→ What the task requires
Could you reproduce the lines below from the one with "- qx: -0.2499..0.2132" through the one with "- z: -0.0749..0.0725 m"? Keep both ends and add nothing.

→ Provided records
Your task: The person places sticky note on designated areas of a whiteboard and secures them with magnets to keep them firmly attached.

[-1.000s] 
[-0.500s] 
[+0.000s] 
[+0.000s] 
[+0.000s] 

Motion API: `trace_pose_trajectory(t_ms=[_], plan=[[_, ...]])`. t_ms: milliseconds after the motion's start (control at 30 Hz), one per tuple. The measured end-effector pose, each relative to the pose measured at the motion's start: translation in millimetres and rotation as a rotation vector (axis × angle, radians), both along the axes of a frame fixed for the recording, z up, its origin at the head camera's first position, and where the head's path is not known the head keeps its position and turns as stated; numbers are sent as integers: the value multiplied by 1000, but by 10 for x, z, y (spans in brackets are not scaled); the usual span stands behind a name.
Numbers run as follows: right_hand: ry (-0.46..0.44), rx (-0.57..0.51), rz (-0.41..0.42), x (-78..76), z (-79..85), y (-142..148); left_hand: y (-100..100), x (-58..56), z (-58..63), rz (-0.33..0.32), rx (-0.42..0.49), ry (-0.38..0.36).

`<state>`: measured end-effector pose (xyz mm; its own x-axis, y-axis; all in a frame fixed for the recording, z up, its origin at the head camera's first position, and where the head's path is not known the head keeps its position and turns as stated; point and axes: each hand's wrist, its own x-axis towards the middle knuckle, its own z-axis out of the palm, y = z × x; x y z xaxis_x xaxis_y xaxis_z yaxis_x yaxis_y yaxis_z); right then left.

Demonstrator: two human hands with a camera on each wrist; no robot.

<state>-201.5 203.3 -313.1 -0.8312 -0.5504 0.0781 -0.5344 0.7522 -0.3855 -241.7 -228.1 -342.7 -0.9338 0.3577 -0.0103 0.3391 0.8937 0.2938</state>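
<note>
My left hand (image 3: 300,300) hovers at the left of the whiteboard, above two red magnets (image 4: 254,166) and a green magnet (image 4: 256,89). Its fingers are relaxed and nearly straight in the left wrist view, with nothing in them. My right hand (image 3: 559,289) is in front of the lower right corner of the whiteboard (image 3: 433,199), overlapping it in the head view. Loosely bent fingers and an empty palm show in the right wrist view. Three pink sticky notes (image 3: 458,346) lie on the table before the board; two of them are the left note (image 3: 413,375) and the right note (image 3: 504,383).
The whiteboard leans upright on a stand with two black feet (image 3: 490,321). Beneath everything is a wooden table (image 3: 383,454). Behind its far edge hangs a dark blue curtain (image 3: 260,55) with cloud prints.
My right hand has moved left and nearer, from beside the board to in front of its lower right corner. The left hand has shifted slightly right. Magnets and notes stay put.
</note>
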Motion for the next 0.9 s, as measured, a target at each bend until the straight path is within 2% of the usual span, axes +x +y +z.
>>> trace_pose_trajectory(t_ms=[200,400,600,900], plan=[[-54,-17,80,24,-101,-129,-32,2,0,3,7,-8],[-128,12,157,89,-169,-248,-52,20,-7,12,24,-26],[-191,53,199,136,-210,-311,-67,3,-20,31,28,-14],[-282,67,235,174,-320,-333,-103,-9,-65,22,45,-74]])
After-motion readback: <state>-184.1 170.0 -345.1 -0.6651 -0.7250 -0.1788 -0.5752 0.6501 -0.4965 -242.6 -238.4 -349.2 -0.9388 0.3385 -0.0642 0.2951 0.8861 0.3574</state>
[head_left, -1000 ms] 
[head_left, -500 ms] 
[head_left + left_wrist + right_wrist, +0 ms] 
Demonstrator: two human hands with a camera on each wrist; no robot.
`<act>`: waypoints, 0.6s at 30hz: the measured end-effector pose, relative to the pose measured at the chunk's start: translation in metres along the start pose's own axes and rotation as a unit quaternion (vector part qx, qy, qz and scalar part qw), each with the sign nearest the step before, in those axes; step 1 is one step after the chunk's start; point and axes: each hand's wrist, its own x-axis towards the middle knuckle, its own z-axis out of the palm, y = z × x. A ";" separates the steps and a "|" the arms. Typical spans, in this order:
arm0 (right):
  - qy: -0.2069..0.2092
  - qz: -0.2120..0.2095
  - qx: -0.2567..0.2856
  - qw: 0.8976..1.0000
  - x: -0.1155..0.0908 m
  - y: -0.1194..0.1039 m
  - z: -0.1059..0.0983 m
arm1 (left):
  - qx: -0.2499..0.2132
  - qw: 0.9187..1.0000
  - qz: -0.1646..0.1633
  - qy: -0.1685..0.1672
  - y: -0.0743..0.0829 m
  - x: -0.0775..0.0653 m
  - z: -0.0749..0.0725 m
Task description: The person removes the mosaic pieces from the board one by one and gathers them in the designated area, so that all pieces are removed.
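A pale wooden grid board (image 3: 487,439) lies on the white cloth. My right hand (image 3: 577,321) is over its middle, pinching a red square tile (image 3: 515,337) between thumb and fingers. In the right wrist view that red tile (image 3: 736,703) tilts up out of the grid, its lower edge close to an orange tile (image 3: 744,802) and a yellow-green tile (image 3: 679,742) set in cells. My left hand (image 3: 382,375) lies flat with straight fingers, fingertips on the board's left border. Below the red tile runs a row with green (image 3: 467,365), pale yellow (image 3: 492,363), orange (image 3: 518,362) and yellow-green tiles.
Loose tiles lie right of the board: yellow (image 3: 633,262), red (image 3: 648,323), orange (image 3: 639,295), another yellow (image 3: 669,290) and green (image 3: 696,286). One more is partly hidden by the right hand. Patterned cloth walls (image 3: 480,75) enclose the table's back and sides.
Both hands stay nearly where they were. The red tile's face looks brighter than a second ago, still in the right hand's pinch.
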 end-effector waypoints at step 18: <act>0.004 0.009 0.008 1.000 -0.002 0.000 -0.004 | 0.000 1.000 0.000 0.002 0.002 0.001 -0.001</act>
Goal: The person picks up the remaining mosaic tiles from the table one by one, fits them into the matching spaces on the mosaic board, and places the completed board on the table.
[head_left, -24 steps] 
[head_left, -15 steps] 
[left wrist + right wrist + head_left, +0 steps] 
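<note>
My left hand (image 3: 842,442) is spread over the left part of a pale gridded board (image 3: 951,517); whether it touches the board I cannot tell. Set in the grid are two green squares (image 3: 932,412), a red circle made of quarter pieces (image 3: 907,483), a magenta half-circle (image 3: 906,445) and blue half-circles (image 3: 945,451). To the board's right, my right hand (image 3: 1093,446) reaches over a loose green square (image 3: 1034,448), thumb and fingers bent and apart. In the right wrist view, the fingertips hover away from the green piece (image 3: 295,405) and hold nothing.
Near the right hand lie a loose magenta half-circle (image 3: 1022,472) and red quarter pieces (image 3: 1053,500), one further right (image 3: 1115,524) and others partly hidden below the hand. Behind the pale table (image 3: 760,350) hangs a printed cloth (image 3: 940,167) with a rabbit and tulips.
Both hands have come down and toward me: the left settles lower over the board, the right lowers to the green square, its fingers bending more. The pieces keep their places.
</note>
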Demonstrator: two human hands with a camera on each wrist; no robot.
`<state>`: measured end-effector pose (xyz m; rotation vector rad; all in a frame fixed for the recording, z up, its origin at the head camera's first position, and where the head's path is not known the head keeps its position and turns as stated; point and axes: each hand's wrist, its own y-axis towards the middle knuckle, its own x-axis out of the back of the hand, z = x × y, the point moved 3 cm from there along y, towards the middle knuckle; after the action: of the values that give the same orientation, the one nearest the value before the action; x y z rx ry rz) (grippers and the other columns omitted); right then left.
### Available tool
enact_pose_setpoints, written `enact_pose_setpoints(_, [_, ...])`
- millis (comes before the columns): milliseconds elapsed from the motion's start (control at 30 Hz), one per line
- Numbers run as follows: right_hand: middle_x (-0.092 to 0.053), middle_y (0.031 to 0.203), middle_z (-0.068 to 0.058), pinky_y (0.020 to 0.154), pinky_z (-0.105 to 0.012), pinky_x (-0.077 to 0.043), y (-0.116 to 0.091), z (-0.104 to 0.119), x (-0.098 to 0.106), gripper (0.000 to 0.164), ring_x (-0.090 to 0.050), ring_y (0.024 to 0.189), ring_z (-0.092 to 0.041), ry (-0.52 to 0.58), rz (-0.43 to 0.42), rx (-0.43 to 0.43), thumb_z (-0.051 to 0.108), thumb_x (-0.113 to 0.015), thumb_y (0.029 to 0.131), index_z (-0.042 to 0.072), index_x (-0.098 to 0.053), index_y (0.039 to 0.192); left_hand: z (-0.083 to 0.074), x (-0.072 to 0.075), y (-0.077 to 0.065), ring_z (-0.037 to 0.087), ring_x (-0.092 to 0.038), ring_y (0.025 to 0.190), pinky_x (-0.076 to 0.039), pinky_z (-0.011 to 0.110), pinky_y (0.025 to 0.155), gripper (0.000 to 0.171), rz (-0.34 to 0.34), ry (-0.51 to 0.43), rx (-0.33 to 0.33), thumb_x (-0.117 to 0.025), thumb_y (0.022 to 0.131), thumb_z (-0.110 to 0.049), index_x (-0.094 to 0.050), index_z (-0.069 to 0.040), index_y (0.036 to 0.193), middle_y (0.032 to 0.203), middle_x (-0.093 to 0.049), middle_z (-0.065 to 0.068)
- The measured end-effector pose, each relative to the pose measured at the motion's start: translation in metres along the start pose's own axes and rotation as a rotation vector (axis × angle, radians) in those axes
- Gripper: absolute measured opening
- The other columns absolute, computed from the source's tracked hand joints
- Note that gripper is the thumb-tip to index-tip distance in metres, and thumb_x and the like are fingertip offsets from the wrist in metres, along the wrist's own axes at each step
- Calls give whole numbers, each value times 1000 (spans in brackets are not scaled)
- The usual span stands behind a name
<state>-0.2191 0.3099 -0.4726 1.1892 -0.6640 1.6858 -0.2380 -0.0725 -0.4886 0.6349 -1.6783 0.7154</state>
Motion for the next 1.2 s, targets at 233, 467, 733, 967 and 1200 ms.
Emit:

→ Reply to the task
  - qx: -0.2499..0.2132
  - qw: 0.9187..1.0000
  - qz: -0.1646..0.1633
  - qy: -0.1685..0.1672
  - y: -0.0743..0.0829 m
  - x: -0.0775..0.0653 m
  - z: -0.0749..0.0725 m

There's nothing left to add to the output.